In 1989, the Holme Lacy Centre was born out of necessity because over 100 Riders in Herefordshire lost the opportunity to ride, due to the closure of riding schools in the area. It became imperative a new purpose built centre was created, to provide permanent riding opportunities for these Riders and the increasing demand for riding and driving therapy. This therapy has much support from the medical and remedial professions as well as educationalists, as they have come to realise the benefits of riding therapy for disabled children and adults.

The Centre was developed at the former Herefordshire College of Agriculture, now part of the Pershore Group of Colleges.

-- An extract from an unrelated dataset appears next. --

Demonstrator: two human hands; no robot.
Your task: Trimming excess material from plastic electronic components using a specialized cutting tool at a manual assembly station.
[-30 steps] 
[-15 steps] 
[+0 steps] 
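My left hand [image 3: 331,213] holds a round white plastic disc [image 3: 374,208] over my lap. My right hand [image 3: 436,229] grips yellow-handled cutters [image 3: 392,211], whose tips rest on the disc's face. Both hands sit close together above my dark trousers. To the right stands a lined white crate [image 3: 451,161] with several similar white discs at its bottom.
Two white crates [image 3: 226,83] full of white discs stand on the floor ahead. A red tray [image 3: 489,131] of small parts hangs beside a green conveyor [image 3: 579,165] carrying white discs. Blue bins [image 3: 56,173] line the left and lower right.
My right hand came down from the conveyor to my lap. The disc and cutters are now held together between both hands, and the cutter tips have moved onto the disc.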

An existing tractor shed was extended to make an indoor riding school and an American barn was built alongside to house the stables, amenities and under cover un-loading of ambulances etc. The cost was 55.000, which was raised by fund-raising, and local support from business and personal donations. The Centre was officially opened by H.R.H. The Princess Royal in June 1992.

They currently have over 250 Riders and Drivers at the Centre, with many more on their waiting list. They provide work placements for Disabled people, Duke of Edinburgh Awards, Community Service and Community Action.

Half of their Riders are children, some as young as 18 months. The youngest Riders come through the Child Development Centre in Hereford, to receive Hippotherapy (physiotherapy on horse back), with a specially trained Physiotherapist. The pony's walk is the nearest thing to the humans. This movement encourages the children to learn to balance their trunk whilst sitting on the pony, and do lots of exercises creating muscle tone, balance and confidence. Their parents bring them to the Centre where they have a chance to meet others with similar problems and talk to the Physiotherapist, who helps with integration and rehabilitation. These children may go on to schools where they will be able to continue their riding therapy into adulthood.

The Centre operates five and a half days per week with twelve horses/ponies. The Riders and Drivers can also learn to look after their ponies and tack, and have the chance to take proficiency tests. Some of their Riders and Drivers enter Dressage and Driving competitions at Regional and National level, others take part in Musical Rides and fun competitions. Their Riders and Drivers also have the opportunity to go on RDA Holidays.

The Centre has qualified British Horse Society and RDA Riding and Driving Instructors. They have a fully qualified Physiotherapist who goes to the Centre three days a week. The Centre is administered by Trustees with the aid of an Executive Committee. But. the Centre cannot survive without its grateful support from the dedicated volunteers who arrive each week come rain or shine, to help with the Riding or Driving.

The Centre is a member of the Riding for the Disabled Association, but is independently run with its own charity number and financed by its own local efforts.